Za nami najcieplejsze dni w historii pomiarów temperatury na Ziemi. Czy w sierpniu też będzie gorąco jak w piekle czy ciepło jak w raju? Jaka pogoda czeka nas w drugiej połowie wakacji? Wyliczenia europejskich i amerykańskich modeli meteorologicznych sprawdziła nasza synoptyk Arleta Unton-Pyziołek.
- W prognozach na pierwszą połowę sierpnia widać falę gorąca, temperatura ma sięgać wówczas nawet około 35 stopni Celsjusza.
- Według europejskiej, jak i amerykańskiej instytucji prognozującej pogodę, miesiąc ten w Polsce będzie na ogół suchy.
- Pogoda w drugiej połowie wakacji powinna być spokojniejsza niż w lipcu, bez długich burzowych okresów, jednak upały zawsze mogą sprzyjać tworzeniu się nawałnic.
Sierpień w Polsce to na ogół miesiąc sielskiego lata, przyjemnej, spokojnej pogody. W przeciwieństwie do spalonego słońcem południa Europy u nas wciąż jest zielono, a rankami rześko, choć w niektórych miejscach i tu daje się we znaki niedobór opadów. Drzewa żółkną, do tego pola świecą bladymi, piaskowymi kolorami po żniwach. Za to w górach spada liczba dni z burzami, a temperatura wód przybrzeżnych Bałtyku osiąga 22 stopnie Celsjusza, w jeziorach nawet 23-24 st. C. Lato dobiega końca, ale właśnie teraz ma wiele do zaoferowania. Wiele wskazuje na to, że tegoroczny sierpień będzie ciepły, szczególnie na południu i wschodzie naszego kraju. Opady deszczu i burze będą występować przeważnie na zachodzie i północy, a na południu i wschodzie opadów ma być już mniej niż zwykle.
Pogoda na sierpień 2024
"Jaki pierwszy, drugi, trzeci, taki cały sierpień leci" - brzmi jedno z przysłów pogodowych. I choć aura w obecnych czasach rozchwiana jest jak statek w czasie sztormu, to jednak wciąż możemy się dopatrywać pewnych prawidłowości. Jak więc wyglądają prognozy na pierwsze dni sierpnia? Pogodę kształtować mają wyż znad zachodniej Europy oraz rozmyte letnie niże znad południowej i środkowej części kontynentu. Dominować ma słoneczna pogoda z przelotnymi deszczami i burzami na południu Polski, a temperatura maksymalna ma zawierać się w przedziale od 20 do 30 st. C. Ot, typowa letnia pogoda bez ekscesów. Ale czy miesiąc będzie od nich wolny? Nie, bo na horyzoncie widać falę ciepła z afrykańskimi epizodami między 7 a 15 sierpnia. Klin gorąca sięgnąć ma Polski, a temperatura na wysokości 1,5 kilometra nad południowymi regionami chwilami podniesie się aż do 20 st. C. W szczytowych partiach Tatr i Karkonoszy wzrastać więc może w pierwszej połowie miesiąca do 18-20 st. C. W górach będzie więc cudnie! Na nizinach jednak odnotujemy nawet 35 st. C, co oznacza nie tylko uciążliwy skwar, ale i następstwa w postaci gwałtownych burz.

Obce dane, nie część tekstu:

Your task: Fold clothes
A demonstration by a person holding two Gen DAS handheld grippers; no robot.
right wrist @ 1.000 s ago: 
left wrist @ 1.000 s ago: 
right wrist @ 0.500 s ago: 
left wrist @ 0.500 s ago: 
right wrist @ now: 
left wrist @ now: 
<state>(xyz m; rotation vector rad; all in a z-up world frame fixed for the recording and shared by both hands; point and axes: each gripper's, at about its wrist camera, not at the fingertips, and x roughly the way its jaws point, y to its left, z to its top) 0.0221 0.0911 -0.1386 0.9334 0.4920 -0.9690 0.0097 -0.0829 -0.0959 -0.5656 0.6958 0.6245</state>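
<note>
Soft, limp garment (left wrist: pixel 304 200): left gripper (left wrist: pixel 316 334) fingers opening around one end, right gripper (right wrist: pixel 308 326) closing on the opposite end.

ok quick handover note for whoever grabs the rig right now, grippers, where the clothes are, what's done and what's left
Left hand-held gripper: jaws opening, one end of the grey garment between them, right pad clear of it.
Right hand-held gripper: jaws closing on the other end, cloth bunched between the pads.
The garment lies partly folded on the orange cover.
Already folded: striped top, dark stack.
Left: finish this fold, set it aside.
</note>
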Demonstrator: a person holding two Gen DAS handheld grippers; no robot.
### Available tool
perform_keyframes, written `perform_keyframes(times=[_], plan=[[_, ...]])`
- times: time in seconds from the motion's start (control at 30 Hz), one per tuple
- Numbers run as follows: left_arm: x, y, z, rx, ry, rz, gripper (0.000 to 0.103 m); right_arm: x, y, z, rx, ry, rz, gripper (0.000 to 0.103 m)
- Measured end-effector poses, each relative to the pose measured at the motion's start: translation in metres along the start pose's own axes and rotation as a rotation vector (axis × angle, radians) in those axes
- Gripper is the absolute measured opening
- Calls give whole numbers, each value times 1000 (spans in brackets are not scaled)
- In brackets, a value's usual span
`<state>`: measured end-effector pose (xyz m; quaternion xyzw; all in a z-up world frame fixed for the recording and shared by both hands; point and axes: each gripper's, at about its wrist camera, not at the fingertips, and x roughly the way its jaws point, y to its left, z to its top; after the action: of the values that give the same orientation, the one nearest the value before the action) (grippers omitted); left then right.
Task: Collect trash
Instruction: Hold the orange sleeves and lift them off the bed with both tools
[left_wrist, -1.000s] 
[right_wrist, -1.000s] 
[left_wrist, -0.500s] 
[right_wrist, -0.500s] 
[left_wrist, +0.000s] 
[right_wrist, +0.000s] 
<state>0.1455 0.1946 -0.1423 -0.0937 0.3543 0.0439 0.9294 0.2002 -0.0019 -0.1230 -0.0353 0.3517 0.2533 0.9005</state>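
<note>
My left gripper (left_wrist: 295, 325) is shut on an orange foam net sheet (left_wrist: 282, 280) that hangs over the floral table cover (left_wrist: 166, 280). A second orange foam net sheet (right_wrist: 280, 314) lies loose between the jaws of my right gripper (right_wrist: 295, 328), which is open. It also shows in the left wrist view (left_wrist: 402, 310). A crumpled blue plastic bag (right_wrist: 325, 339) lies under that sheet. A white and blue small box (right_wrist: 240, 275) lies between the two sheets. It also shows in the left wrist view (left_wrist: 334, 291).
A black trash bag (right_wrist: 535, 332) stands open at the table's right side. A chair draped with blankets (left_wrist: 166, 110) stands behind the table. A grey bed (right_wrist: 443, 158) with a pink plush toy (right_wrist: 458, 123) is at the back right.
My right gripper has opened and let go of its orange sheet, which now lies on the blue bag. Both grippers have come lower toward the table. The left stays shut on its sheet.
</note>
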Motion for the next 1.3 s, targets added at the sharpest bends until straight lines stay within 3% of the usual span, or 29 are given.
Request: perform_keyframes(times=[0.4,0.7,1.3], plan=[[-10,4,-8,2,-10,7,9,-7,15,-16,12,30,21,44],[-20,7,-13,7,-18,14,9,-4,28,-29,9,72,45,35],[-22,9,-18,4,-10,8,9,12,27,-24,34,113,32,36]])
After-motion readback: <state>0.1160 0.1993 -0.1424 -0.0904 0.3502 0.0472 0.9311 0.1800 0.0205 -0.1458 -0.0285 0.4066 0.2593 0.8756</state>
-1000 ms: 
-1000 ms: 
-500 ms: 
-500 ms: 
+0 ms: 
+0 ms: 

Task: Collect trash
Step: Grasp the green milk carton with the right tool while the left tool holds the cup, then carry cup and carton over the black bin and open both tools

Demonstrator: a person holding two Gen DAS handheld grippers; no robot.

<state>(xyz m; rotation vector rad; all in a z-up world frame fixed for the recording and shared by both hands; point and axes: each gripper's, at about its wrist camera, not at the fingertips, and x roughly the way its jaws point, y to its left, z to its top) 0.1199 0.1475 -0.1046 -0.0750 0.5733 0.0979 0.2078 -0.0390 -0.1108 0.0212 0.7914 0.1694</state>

Wzrost temperatury do 30 st. C przy słonecznej pogodzie niesie odczucie termiczne rzędu 35 st. C, ale przy tylu stopniach na termometrze wpadamy w tropikalną strefę klimatyczną i odczucie temperatury, jakby było 40 st. C. Kilka dni takich warunków pogodowych pozwoli jeszcze nasycić się latem, a na zmęczenie upałem pogoda zaserwuje przemarsz typowo letnich frontów deszczowo-burzowych, niosących chwile oddechu. Będą jednak takie miejsca, gdzie deszczu spadnie mniej, a nadchodzące upały mogą być dosłownie próbą ogniową. Z zagrożeniem pożarowym, choć nie tak silnym jak na południu kontynentu, możemy mieć do czynienia, gdyż prognozy na sierpień przewidują ciepło, miejscami wręcz suszę. Europejskie Centrum Średnioterminowych Prognoz Pogody (ECMWF) przewiduje, że tegoroczny sierpień będzie się cechował temperaturą średnią miesięczną odchyloną na plus od normy z wielolecia o 1,5 st. C. Najcieplej miałoby być na Lubelszczyźnie, Kielecczyźnie, Podkarpaciu i w Małopolsce. I jednocześnie spaść ma w sierpniu mniej deszczu niż zwykle, na południowym wschodzie o około 20 litrów. Średnia suma opadów w sierpniu dla Podkarpacia wynosi około 80 l, dla Karpat do 180 l. Tylko na północnym zachodzie i północy kraju deszczu miałoby być tyle co zwykle, a bywa go już mniej niż w lipcu.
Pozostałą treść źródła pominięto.